If we can't change it, we'll have to either setup an arping
solution (very hackish), waste a lot of IP space or we won't be
able to use asymetric load balancing (as badly diddled above).
If anyone has a better solution (no IP wasting and no unicast
storms), I'm glad to hear it. And no, static ARP entries on the
routers are *not* a solution.
> >2) When I last tested IPVS on 2.6, I sometimes saw "stuck"
> >connections. The LB had connections in its counters (and probably
> >in the IPVS conntrack table, too) that expired ages ago. Even
> >days or weeks after the last packet for such a farm was sent to
> >the LB, they were still there. Sometimes, even deleting the
> >entire farm and adding it again didn't help. While the farm is in
> >use, the number of those connections steadily increases. Is this
> >problem known (and/or fixed)?
> are you using persistence? If so, this can be part of the
> behaviour - look at the lengthy section in the HOWTO on
> persistence and how to kill connections.
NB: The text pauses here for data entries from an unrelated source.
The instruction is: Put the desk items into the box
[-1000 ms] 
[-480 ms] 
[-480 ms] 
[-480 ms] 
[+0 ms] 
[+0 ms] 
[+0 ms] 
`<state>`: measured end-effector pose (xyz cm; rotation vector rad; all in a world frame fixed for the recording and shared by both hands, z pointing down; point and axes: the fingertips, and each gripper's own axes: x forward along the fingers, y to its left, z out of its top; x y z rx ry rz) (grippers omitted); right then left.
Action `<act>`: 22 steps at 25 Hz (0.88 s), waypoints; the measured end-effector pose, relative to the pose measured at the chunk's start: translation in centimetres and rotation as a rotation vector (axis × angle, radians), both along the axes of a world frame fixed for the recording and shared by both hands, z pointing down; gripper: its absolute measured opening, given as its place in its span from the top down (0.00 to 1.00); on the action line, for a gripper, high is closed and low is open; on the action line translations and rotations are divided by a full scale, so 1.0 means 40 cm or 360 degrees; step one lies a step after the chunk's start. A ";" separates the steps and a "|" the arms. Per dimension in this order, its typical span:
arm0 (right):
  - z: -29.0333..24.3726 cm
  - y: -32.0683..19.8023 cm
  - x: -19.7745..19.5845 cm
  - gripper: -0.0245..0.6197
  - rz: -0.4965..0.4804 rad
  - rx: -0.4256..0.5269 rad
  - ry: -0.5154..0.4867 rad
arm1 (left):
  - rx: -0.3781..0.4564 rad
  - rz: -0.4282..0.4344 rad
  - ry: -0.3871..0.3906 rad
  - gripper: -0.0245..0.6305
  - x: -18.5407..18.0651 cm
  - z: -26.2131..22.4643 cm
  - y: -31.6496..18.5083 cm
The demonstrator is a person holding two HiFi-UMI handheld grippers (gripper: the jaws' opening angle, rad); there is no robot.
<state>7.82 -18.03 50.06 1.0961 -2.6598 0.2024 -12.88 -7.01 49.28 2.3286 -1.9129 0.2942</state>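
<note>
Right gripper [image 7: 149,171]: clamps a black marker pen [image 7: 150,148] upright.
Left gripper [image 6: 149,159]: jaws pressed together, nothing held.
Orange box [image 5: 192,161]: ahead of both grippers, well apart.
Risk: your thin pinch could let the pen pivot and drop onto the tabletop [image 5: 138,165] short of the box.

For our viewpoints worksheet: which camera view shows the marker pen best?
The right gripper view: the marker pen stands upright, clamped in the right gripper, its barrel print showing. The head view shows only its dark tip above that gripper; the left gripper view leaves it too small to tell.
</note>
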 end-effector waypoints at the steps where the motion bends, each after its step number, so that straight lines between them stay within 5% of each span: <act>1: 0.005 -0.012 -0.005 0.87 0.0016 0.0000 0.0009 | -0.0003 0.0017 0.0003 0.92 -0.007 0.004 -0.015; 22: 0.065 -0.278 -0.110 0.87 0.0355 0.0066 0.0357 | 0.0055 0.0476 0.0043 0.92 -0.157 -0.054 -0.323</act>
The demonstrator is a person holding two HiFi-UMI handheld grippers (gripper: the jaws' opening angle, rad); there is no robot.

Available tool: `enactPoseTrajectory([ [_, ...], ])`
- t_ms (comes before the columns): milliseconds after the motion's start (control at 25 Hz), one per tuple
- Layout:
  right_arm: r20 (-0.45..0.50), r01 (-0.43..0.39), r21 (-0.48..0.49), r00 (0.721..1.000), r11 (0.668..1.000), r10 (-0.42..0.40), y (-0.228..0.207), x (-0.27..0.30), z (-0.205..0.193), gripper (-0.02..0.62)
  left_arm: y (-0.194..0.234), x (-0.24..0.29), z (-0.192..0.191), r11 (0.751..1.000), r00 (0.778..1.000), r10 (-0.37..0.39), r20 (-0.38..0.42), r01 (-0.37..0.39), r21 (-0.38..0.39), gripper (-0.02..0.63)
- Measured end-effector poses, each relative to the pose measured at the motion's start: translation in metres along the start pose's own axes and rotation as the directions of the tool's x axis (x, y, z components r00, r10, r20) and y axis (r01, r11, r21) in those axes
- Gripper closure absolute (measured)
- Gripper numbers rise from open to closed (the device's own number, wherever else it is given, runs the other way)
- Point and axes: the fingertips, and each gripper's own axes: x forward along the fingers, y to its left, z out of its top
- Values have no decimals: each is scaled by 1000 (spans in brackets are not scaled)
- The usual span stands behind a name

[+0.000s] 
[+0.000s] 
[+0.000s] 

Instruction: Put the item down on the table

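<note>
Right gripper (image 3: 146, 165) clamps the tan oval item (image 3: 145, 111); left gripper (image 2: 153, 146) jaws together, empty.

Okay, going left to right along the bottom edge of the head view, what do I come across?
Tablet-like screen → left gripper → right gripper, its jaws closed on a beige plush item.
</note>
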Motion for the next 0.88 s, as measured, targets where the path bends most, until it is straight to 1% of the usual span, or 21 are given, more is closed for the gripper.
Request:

We use no persistance on these machines at all (we have a
seperate load balancer setup for farms who need it).
And if it were persistence, the counters should drop to zero if I
completely remove a farm and re-create it, right? They don't.
As I see it, those connections should be reaped either after the
balancer sees half of the TCP teardown (it can't see the whole
teardown) _or_ expire after an amount of time.
You don't need eyes to see, you need vision.